**WHAT TO DO**
In the listing that follows, print every line exactly and leave the images out.

——

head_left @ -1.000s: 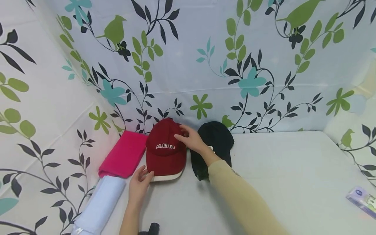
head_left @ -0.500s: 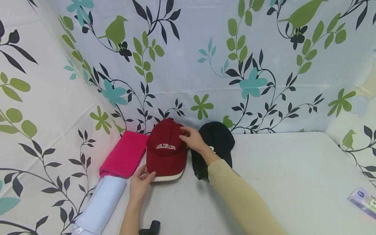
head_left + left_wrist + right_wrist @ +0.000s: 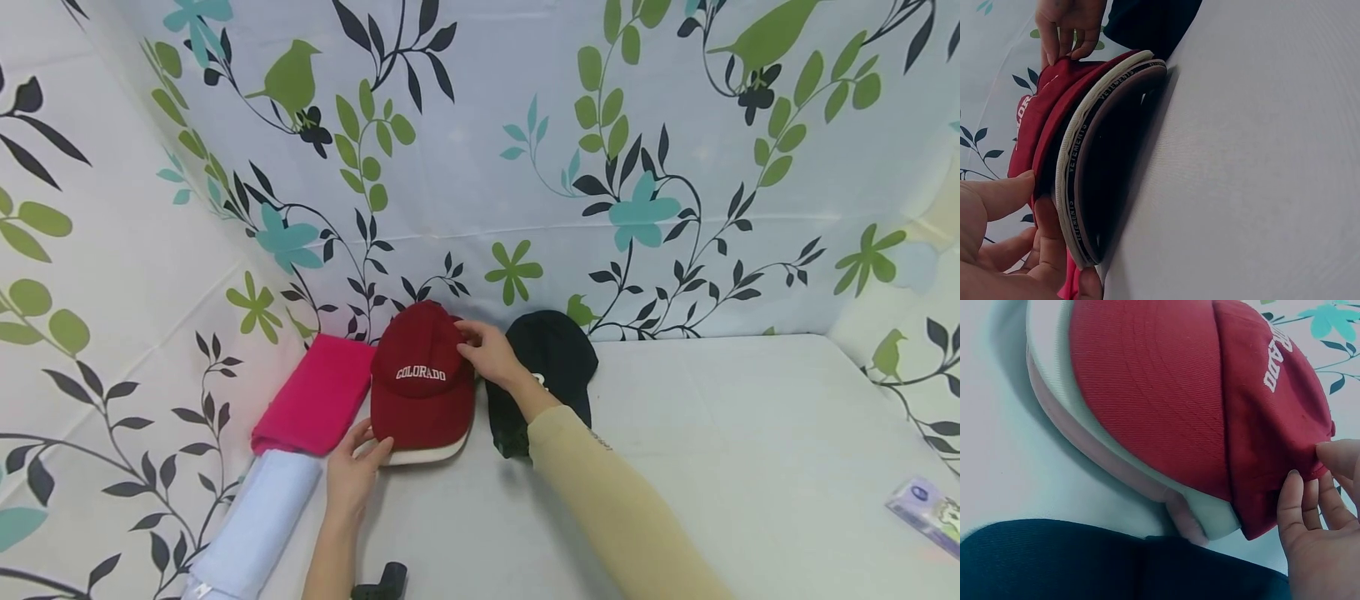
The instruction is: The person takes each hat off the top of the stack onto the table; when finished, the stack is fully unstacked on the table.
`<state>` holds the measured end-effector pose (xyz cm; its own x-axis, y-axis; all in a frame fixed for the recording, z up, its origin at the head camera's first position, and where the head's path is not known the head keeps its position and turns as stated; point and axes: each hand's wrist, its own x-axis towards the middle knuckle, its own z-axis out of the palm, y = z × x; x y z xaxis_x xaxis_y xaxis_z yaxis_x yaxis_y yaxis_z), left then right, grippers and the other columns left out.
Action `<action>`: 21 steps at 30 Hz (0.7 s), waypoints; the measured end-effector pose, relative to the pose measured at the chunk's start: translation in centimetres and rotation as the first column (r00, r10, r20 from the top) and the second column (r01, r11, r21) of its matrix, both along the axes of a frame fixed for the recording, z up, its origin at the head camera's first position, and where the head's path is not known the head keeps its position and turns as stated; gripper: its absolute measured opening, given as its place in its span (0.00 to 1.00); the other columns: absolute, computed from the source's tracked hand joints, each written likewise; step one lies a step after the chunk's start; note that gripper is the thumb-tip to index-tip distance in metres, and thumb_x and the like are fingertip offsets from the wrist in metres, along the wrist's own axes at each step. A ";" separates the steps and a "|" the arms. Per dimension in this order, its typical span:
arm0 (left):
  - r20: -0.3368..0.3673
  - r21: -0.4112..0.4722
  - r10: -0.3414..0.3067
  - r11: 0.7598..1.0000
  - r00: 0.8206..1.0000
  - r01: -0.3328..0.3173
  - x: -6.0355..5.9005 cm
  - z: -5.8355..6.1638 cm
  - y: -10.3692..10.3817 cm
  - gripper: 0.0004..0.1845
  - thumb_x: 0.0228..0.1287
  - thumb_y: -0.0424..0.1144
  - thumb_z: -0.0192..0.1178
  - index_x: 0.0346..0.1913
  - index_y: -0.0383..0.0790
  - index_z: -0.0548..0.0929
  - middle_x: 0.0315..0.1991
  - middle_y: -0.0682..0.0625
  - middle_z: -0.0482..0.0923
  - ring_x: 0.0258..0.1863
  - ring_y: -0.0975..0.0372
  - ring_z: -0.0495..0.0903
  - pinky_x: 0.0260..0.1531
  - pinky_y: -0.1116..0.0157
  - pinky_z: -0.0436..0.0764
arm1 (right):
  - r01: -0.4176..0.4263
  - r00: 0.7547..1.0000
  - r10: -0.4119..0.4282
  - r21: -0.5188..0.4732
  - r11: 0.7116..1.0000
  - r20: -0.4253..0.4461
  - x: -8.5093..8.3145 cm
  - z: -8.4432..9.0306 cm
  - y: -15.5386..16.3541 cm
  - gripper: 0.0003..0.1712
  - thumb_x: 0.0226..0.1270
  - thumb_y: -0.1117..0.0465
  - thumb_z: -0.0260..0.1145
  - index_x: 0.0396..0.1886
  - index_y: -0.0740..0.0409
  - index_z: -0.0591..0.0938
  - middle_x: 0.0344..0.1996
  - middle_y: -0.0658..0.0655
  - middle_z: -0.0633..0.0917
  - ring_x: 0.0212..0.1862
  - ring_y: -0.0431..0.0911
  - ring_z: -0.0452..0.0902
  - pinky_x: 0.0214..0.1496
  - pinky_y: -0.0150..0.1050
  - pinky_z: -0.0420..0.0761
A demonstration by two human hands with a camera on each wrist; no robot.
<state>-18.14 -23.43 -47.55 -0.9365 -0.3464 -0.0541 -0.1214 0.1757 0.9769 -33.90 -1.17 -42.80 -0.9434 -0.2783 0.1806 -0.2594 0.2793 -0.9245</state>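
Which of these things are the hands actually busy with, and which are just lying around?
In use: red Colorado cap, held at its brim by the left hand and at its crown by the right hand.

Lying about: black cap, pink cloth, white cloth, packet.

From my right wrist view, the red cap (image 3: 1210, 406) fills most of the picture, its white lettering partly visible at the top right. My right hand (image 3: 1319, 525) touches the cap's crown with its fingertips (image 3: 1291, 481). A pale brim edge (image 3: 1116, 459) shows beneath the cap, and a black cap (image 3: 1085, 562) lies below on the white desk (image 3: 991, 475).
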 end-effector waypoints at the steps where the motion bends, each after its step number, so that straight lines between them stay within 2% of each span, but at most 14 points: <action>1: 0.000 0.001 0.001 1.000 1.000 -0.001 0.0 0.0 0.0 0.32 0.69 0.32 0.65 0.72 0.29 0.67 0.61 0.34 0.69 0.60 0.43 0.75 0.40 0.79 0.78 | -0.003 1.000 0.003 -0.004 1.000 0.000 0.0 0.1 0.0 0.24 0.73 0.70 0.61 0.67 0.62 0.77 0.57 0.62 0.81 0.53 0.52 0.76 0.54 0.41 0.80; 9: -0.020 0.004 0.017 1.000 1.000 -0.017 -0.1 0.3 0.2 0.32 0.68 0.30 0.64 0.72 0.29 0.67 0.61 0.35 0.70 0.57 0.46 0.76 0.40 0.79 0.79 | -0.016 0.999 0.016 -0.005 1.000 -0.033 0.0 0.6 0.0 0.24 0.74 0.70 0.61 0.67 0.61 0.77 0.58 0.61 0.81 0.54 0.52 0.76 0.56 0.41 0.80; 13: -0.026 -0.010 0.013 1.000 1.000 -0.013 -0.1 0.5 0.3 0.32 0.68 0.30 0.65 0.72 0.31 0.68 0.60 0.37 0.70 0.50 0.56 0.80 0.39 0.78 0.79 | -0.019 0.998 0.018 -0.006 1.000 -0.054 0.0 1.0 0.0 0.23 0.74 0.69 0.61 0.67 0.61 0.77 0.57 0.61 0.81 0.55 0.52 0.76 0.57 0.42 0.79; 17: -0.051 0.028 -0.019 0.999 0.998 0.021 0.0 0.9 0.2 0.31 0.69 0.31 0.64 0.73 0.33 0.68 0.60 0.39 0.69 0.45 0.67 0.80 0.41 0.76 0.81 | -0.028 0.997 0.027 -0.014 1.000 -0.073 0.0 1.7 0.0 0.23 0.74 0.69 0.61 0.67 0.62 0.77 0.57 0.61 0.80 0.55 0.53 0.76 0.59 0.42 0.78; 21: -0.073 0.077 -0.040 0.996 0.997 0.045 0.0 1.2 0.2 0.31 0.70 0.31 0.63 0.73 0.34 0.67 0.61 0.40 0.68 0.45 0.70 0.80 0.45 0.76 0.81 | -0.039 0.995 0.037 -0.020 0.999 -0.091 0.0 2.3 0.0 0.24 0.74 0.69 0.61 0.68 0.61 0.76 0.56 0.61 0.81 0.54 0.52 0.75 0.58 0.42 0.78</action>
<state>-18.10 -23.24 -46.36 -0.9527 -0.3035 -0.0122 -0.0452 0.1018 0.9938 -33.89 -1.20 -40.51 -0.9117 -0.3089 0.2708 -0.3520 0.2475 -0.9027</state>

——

**EXERCISE RESULT**
head_left @ -1.000s: 
head_left @ -0.500s: 
head_left + left_wrist + right_wrist @ +0.000s: 
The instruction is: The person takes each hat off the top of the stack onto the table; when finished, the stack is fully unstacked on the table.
`<state>` holds the measured end-effector pose (xyz cm; its own x-axis, y-axis; all in a frame fixed for the recording, z up, its origin at the head camera's first position, and where the head's path is not known the head keeps its position and turns as stated; point and axes: each hand's wrist, its own x-axis towards the middle knuckle, its own z-axis out of the palm, y = z × x; x y z xaxis_x xaxis_y xaxis_z yaxis_x yaxis_y yaxis_z), left then right, grippers and the other columns left out.
Action `<action>`: 21 steps at 30 Hz (0.7 s), waypoints; the measured end-effector pose, relative to the pose measured at the chunk's start: translation in centimetres and rotation as the first column (r00, r10, r20 from the top) and the second column (r01, r11, r21) of its matrix, both along the axes of a frame fixed for the recording, z up, its origin at the head camera's first position, and where the head's path is not known the head keeps its position and turns as stated; gripper: its absolute measured opening, given as its place in its span (0.00 to 1.00); the other columns: absolute, computed from the source's tracked hand joints, each written likewise; step one lies a step after the chunk's start; note that gripper is the thumb-tip to index-tip distance in metres, and thumb_x and the like are fingertip offsets from the wrist in metres, along the wrist's own axes at each step. A ";" separates the steps and a "|" the arms. Per dimension in this order, its typical span:
arm0 (left):
  - r20: -0.3368..0.3673
  - r21: -0.4112..0.4722
  - r10: -0.3414..0.3067
  - r11: 0.7598..1.0000
  - r00: 0.8206..1.0000
  - r01: -0.3328..0.3173
  - x: -6.0355..5.9005 cm
  - z: -5.8355..6.1638 cm
  - y: -10.3692..10.3817 cm
  - gripper: 0.0004..0.1845
  - thumb_x: 0.0228..0.1287
  - thumb_y: -0.0424..0.1144
  - thumb_z: -0.0192..0.1178
  - index_x: 0.0346..0.1913
  - index_y: -0.0383..0.0790
  - index_z: -0.0548..0.0929
  - middle_x: 0.0315..0.1991
  - middle_y: -0.0682..0.0625
  - middle_z: -0.0482..0.0923
  - ring_x: 0.0258..0.1863
  - ring_y: -0.0975..0.0372
  - ring_z: -0.0495..0.0903
  - pinky_x: 0.0260..0.1531
  - pinky_y: -0.1116..0.0157
  - pinky_z: -0.0436..0.0764
arm1 (right):
  - r01: -0.4176..0.4263
  - r00: 0.7547..1.0000
  - r10: -0.4119..0.4282
  - r21: -0.5188..0.4732
  - r11: 0.7116..1.0000
  - r20: -0.4253..0.4461
  - x: -8.5093..8.3145 cm
  - z: -8.4432..9.0306 cm
  - y: -15.5386..16.3541 cm
  - gripper: 0.0003..0.1712
  - thumb_x: 0.0226..0.1270
  - thumb_y: -0.1117..0.0465
  - thumb_z: -0.0260..0.1145
  - index_x: 0.0396..0.1886
  - index_y: -0.0740..0.0409
  - index_z: -0.0591..0.0938
  - middle_x: 0.0344..0.1996
  - middle_y: -0.0658..0.0655
  - middle_z: -0.0633..0.0917
  - ring_x: 0.0212..0.1862
  - ring_y: -0.0431..0.0911
  - ring_z: -0.0452..0.0902
  - pinky_x: 0.0214..0.1496
  - pinky_y: -0.0150..0.1050
  - pinky_z: -0.0420..0.0761
A demonstration by two human hands with a camera on each wrist; no robot.
<state>-18.14 -23.43 -47.55 -0.9365 -0.3464 -0.0541 -0.1214 0.1757 0.9769 -33.90 -1.17 -42.80 -0.9434 -0.2783 0.1806 -0.2594 0.2793 -0.9245</state>
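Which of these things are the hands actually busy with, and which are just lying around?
In use: red Colorado cap, held at its brim by the left hand and at its crown by the right hand.

Lying about: black cap, pink cloth, white cloth, packet.

From my right wrist view, the red cap (image 3: 1210, 406) fills most of the picture, its white lettering partly visible at the top right. My right hand (image 3: 1319, 525) touches the cap's crown with its fingertips (image 3: 1291, 481). A pale brim edge (image 3: 1116, 459) shows beneath the cap, and a black cap (image 3: 1085, 562) lies below on the white desk (image 3: 991, 475).
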 end-effector waypoints at the steps where the motion bends, each after its step number, so that straight lines between them stay within 2% of each span, but at most 14 points: <action>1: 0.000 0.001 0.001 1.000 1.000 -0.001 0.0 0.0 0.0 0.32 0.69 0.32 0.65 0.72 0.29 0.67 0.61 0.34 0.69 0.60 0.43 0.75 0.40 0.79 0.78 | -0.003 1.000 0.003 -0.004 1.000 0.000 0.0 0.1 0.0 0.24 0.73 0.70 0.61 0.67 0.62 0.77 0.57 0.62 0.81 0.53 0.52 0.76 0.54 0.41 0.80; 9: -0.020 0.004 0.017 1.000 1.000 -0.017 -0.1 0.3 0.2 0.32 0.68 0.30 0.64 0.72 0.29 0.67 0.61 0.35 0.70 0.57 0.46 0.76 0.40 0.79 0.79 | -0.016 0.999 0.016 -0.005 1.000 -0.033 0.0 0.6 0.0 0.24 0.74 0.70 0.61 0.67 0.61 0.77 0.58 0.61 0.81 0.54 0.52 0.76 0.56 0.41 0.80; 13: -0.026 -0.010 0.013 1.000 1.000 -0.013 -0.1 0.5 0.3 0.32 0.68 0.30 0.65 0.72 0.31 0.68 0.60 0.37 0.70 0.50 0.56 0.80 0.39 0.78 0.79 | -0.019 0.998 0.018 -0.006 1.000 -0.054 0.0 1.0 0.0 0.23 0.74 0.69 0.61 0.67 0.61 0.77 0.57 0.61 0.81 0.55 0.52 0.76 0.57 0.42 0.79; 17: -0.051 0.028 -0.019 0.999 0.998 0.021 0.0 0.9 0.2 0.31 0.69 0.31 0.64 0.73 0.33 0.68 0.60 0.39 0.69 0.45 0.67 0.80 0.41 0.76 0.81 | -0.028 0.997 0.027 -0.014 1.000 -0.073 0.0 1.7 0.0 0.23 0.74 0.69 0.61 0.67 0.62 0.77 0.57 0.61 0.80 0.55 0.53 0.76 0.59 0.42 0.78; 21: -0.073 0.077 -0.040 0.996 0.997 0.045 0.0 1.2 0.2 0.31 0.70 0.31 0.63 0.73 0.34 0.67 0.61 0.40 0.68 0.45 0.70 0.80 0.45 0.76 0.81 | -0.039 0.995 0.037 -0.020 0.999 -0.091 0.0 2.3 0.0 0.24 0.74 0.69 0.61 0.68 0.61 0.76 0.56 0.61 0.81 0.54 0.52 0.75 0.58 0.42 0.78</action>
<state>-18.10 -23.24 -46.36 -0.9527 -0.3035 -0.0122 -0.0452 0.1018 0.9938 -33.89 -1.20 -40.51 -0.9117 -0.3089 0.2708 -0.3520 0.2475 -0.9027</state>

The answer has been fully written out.